Não foi alegado qualquer embate entre veículos, mas apenas uma travagem para evitar a colisão. Tanto bastaria para a R. defender a sua absolvição do pedido por mera interpretação e aplicação das cláusulas de exclusão previstas no contrato de seguro. Tais factos, alegados pela A. poderiam constituir, só por si, um impedimento do efeito jurídico pretendido pela demandante e, como tal, uma exceção perentória inominada, de conhecimento oficioso por a lei não exigir a sua invocação pela R. (art.ºs 493º, nº 3 e 496º do Código de Processo Civil vigente na data da contestação da ação).

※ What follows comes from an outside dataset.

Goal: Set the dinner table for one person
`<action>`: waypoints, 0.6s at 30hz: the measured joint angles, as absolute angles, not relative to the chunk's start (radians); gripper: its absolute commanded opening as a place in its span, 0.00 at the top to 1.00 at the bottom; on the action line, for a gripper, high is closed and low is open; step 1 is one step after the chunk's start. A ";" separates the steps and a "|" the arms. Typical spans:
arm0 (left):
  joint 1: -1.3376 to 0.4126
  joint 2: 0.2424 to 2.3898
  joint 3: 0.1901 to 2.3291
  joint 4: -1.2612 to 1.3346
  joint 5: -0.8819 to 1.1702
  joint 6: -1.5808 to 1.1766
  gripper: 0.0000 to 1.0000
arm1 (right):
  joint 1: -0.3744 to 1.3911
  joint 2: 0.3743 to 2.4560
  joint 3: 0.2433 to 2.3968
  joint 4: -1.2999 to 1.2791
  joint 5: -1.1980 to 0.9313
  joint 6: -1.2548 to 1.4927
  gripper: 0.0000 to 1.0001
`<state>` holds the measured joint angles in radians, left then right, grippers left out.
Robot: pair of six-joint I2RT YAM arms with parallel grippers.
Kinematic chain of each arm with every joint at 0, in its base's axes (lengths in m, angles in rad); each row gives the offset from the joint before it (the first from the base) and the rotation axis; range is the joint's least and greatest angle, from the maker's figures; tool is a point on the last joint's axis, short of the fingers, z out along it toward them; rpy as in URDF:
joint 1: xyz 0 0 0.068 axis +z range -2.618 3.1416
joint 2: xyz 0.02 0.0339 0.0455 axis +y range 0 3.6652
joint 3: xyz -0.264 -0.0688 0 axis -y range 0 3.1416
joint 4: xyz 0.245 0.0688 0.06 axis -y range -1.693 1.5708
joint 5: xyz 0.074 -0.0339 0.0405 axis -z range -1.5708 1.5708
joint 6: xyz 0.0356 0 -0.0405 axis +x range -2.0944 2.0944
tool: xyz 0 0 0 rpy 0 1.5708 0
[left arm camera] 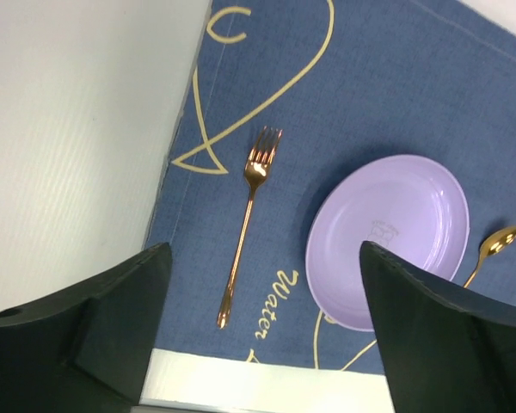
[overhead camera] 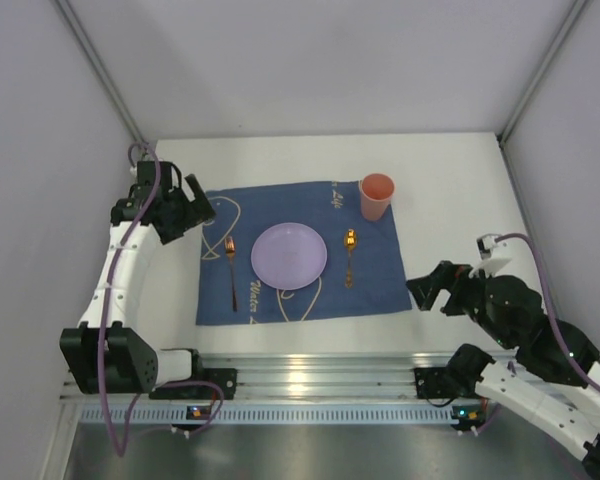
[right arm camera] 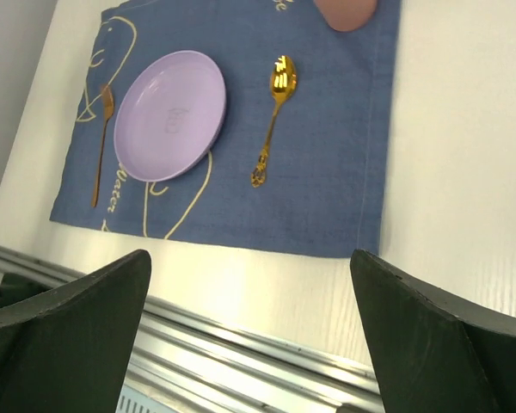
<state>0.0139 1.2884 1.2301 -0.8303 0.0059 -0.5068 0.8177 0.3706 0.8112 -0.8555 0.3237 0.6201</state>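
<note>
The white dinner table (overhead camera: 460, 200) carries a dark blue placemat (overhead camera: 380, 275). On the mat lie a lilac plate (overhead camera: 289, 256) in the middle, a copper fork (overhead camera: 231, 270) to its left, a gold spoon (overhead camera: 349, 255) to its right and a pink cup (overhead camera: 376, 196) at the far right corner. My left gripper (overhead camera: 202, 207) is open and empty, raised beside the mat's far left corner. My right gripper (overhead camera: 425, 292) is open and empty, raised over bare table off the mat's near right corner. The plate (left arm camera: 387, 241), fork (left arm camera: 245, 224) and spoon (right arm camera: 273, 116) show in the wrist views.
The ribbed silver rail (overhead camera: 310, 375) runs along the table's near edge, also in the right wrist view (right arm camera: 267, 361). Pale walls close in the left, back and right sides. Bare white tabletop lies to the right of the mat (right arm camera: 464, 172).
</note>
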 measured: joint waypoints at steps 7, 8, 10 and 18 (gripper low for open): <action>0.012 1.302 1.277 -0.796 -0.034 -0.519 0.02 | 0.818 0.303 0.823 -0.980 0.410 0.720 0.00; 0.012 1.302 1.277 -0.792 -0.036 -0.520 0.02 | 0.818 0.303 0.826 -0.990 0.415 0.725 0.00; 0.012 1.302 1.277 -0.788 -0.039 -0.521 0.02 | 0.818 0.303 0.827 -1.002 0.423 0.731 0.00; 0.012 1.300 1.277 -0.768 -0.043 -0.521 0.02 | 0.818 0.316 0.833 -1.028 0.432 0.736 0.00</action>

Ao aplicar a lei e o contrato em vigor entre as partes, deve o juiz considerar os seus termos, independentemente da sua invocação, aplicando o Direito.
Isto mesmo parece ter entendido o tribunal recorrido quando, na sentença, refere:
“Ora, a nosso ver, e considerando a factualidade que se apurou, a autora alegou e provou o facto gerador (risco coberto) da responsabilidade civil contratual da ré seguradora. Por sua vez, a ré seguradora não demonstrou, como lhe competia (artº 342º, nº 2, do CC), que tais danos não estão cobertos pelo contrato de seguro celebrado entre as partes.
Significa isto que, também entendemos que estes danos havidos pela autora, tomadora do seguro em causa, estão cobertos (risco) pelo contrato de seguro celebrado pelas partes.
Assim, nesta parte, o pedido deduzido pela autora será julgado procedente.”
Considerou, assim, o tribunal que a R. não demonstrou factos de onde se pudesse extrair a exclusão da sua responsabilidade civil pelos efeitos danosos do acidente e, como tal, impunha-se a respetiva condenação. Ou melhor, ante os factos provados, o tribunal entendeu que não havia motivos para excluir a responsabilidade da R., designadamente à luz da apólice contratada.
O objeto do recurso não se confunde com o objeto do litígio e, por regra, o recurso ordinário é recurso de revisão ou de reponderação da decisão recorrida. É um meio processual que visa reapreciar uma decisão proferida num certo quadro factual e não a obtenção de uma decisão sobre uma questão que ainda não havia sido suscitada e que não seja de conhecimento oficioso. Os recursos justificam-se para que um tribunal hierarquicamente superior reaprecie uma questão já vista pelo tribunal hierarquicamente inferior. Trata-se de uma reponderação de questões concretas de facto ou de Direito já conhecidas pelo tribunal a quo, assim se garantindo ao cidadão um duplo grau de apreciação jurisdicional.[6] Não podem ser suscitadas questões novas nos recursos, questões que o tribunal recorrido não pudesse e não devesse ter apreciado.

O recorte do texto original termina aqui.